• ACTIVITY:
Exact reproduction required: the lines below from the line with "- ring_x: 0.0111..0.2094" to the line with "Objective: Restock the", both ends included, and no others.

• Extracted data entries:
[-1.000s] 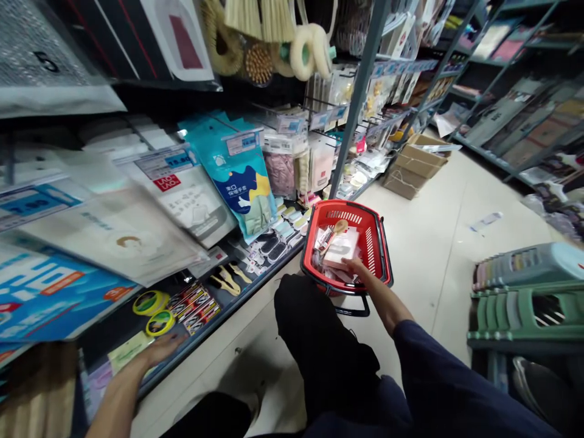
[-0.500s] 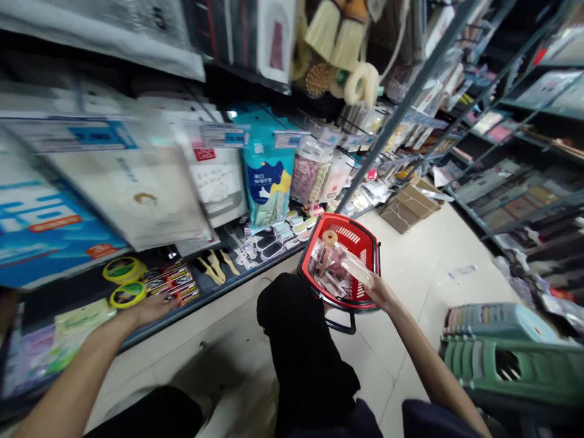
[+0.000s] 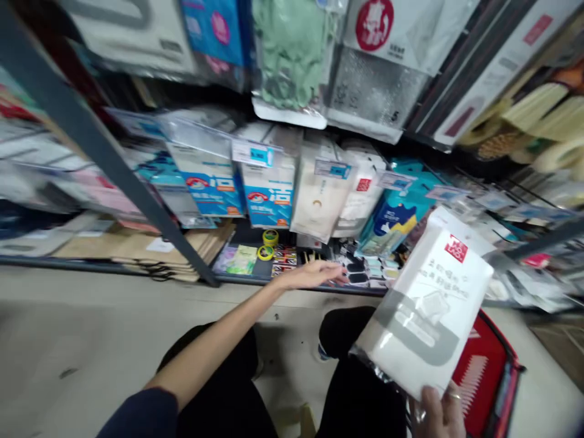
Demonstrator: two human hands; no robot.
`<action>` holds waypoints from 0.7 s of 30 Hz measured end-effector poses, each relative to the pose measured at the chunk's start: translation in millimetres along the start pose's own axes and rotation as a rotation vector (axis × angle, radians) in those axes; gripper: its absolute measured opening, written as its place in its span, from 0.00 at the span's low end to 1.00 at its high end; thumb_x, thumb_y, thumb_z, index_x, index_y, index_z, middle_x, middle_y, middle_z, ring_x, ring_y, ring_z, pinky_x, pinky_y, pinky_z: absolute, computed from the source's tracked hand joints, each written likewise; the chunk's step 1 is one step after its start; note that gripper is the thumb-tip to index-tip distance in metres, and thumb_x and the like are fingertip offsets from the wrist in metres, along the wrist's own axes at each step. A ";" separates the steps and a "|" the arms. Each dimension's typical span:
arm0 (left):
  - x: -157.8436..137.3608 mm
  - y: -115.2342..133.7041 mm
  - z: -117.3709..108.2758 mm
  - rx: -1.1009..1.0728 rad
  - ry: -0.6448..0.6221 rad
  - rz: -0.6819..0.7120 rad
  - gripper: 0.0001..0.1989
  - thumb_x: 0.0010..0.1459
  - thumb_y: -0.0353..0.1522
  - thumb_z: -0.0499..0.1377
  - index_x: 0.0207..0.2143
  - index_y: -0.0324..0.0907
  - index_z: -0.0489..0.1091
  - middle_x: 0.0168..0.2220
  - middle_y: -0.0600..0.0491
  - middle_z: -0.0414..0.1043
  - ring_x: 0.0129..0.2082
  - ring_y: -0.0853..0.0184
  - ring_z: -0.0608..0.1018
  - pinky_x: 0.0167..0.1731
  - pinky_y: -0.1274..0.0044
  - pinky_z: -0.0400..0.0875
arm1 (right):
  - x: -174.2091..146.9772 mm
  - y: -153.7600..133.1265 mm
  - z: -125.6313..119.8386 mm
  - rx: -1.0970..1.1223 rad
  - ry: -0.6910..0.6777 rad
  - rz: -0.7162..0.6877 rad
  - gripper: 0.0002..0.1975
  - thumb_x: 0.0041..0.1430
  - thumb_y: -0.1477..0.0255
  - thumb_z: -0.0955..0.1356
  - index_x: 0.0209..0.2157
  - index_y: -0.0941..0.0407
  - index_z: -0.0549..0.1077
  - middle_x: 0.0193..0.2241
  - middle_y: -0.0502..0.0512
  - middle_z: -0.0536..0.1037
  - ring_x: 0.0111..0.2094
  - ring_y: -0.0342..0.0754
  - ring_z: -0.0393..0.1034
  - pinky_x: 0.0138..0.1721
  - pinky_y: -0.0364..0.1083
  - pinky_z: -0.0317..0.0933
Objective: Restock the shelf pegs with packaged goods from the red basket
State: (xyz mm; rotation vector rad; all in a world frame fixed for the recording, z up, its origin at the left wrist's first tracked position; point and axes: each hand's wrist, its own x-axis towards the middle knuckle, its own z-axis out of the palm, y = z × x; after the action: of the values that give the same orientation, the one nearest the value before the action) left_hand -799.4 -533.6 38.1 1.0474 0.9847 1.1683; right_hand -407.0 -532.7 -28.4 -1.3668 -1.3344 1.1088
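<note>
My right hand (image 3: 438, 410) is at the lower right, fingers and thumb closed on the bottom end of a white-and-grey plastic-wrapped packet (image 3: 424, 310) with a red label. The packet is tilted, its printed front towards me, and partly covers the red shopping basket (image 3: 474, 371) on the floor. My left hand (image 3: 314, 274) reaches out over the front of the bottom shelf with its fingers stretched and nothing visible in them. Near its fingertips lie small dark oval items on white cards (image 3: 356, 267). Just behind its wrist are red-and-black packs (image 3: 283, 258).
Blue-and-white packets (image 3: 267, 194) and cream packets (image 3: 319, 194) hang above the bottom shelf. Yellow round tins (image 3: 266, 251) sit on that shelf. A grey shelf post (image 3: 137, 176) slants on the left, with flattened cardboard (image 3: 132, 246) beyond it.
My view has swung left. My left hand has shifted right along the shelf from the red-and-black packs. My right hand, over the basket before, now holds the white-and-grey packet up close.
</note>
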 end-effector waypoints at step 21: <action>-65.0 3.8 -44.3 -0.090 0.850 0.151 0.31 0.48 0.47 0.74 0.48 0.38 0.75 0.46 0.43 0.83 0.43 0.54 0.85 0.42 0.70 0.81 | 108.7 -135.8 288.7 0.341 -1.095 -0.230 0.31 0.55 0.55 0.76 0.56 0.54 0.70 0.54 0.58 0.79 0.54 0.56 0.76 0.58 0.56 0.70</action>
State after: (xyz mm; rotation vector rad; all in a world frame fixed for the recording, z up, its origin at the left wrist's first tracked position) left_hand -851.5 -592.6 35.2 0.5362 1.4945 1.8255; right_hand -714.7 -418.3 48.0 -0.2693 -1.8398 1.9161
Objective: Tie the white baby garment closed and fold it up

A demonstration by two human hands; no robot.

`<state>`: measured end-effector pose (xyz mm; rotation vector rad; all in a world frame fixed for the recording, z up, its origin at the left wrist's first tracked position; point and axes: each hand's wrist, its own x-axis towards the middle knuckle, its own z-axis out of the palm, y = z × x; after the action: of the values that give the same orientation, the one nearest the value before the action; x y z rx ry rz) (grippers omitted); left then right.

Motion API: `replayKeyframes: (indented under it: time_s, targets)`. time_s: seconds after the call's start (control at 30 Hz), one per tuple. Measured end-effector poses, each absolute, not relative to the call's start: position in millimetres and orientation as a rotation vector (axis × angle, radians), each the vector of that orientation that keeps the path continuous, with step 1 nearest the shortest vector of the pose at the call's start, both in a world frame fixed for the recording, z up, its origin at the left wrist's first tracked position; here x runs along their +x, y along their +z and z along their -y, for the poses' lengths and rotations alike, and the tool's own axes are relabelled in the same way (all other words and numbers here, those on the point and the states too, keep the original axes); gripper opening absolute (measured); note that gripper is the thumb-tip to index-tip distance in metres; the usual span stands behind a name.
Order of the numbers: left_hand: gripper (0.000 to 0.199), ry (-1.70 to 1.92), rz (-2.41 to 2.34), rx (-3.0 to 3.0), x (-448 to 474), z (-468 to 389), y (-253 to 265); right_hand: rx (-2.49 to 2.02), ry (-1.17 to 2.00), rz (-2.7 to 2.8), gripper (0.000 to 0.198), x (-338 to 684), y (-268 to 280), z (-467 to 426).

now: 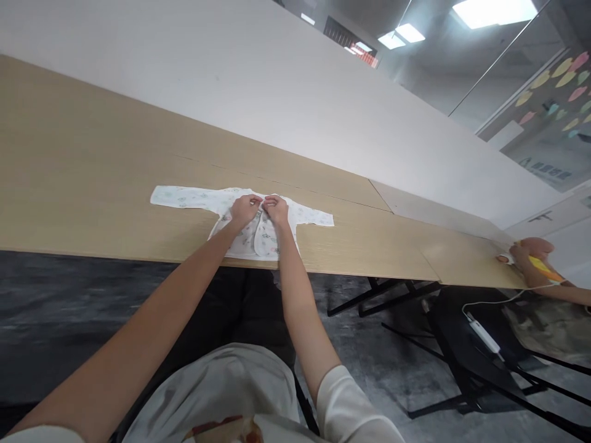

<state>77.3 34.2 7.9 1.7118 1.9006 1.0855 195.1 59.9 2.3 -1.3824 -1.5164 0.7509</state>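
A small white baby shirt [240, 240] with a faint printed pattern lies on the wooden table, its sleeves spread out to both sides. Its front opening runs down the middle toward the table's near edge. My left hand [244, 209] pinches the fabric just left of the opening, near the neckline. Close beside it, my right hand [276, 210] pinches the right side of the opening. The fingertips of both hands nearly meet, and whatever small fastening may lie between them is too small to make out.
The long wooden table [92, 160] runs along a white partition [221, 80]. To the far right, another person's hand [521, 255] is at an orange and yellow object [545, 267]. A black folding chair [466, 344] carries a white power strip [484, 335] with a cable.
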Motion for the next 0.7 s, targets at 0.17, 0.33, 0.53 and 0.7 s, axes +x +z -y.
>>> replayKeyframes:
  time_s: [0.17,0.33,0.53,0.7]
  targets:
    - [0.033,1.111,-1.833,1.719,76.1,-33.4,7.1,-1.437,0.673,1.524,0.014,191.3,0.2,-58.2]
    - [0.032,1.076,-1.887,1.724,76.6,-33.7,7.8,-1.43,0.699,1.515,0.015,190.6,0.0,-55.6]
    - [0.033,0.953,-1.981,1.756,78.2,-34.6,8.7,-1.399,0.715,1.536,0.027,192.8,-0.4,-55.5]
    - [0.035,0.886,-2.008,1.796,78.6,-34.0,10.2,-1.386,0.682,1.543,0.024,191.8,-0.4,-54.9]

• WRITTEN SOLUTION:
  - ring_x: 0.0111..0.2094
  - ring_y: -0.0342..0.0754
  - ring_z: -0.0393..0.1034
  - pinky_x: 0.0138..0.1721
  - pinky_y: -0.0364..0.1083
  - pinky_z: -0.0317..0.0933
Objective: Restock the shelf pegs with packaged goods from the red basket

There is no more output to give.